牧野 そうですね。黒で合わせたかのような。同じファッションブランドが好きで、たまに持っているものがかぶるので(笑)、嗜好が少し似ているんでしょうね。
太田 そうかもしれないです。Twitterに載せていた(北海道での)いくら丼、めっちゃ美味しそうでした。
牧野 いくら好きなの?
太田 大好きです。
牧野 そうなんだ。美味しいよねぇ。私も魚介類好きです。
太田 あ、そこも共通点ですね。
――ネギトロもお好きですもんね。
太田 はい。今日もネギトロ丼を食べました。でも、牧野さんとの一番の共通点は、あのー……。やっぱ髪色ですかね(笑)。
牧野 何か新しいのを出してくるのかと思ったら(笑)。
■デビュー作での初アフレコは
――ここからはそれぞれ個人の活動についてもお伺いしたいと思います。声優の仕事って、先ほどお話にも出たマイクワークや台本のめくり方といった技術も要求されると思うのですが、そういったテクニカルな部分はデビュー当時どう勉強されたんでしょうか。
牧野 私のデビュー作は、ありがたいことに大御所の先輩方がいらっしゃる作品だったんです。生きた教科書のような大先輩たちが目の前でお芝居をされるので、それを見ながら、「これはやっていいんだな、これはやっちゃいけないんだな」というのをずっと自分の台本にメモしていました。
太田 僕は『ドリフェス!』のアプリゲームのアフレコのときに初めて声優としてお仕事をしたんですけど、優しいスタッフさんばかりで、ゼロからすべて教えていただきました。アニメの収録が始まると、今度はスタッフさんだけでなくいろんな先輩方からお話を聞いて勉強していきました。

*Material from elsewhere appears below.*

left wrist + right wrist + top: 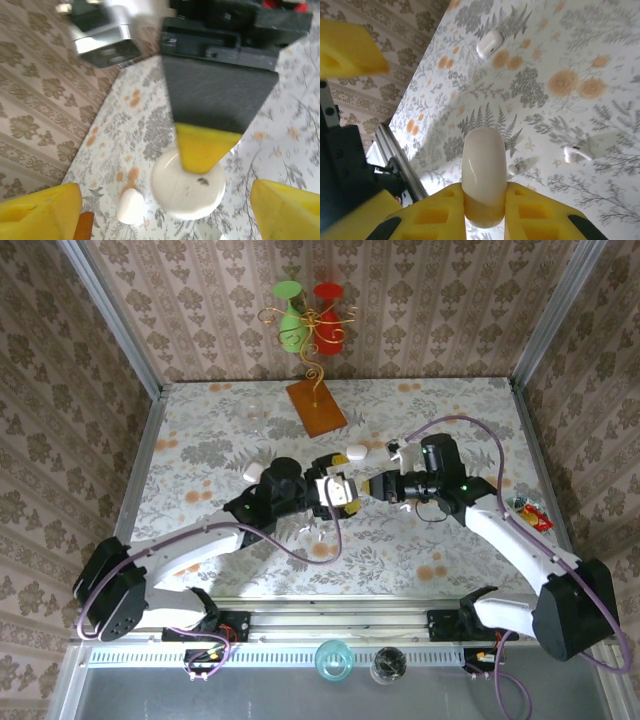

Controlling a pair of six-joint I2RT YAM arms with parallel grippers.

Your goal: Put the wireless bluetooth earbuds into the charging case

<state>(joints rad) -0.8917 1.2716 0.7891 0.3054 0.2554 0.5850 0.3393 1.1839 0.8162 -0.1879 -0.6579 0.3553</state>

――そこで声の仕事をする以前、「声優をやってみたい」という気持ちは?
牧野 声優っていうお仕事自体、自分とまったく結びつかない存在でしたね。もう子役とは言えない年齢になってきたタイミングで声優オーディションのお話をいただいたとき、父親が音楽の仕事をしていた関係で緒方恵美さんなどにお会いしたことがあったからこそ、「私なんかが受けてはいけないのでは」っていう気持ちのほうが強かったんです。でも、そこでご縁があり合格をいただいて。そこから10年ぐらいはずっと、楽しいんですけど、「経験が足りない、知識が足りない。いろんなものが足りない。お仕事としてちゃんと成立しているんだろうか」という感覚がありました。
太田 今でこそ「声のお仕事もいろいろやって自分の幅を広げられたら」と思うんですが、僕も別の存在っていう意識でした。俳優としてアミューズに入ってきたので。そこから『ドリフェス!』で初めて声優をやることになったときも、声のお芝居と歌とダンスが同時進行だったんです。だから、深く考える時間もないくらいものすごく忙しい波に乗りながら、みんなとひたすら楽しんだり悩んだり……という感じでした。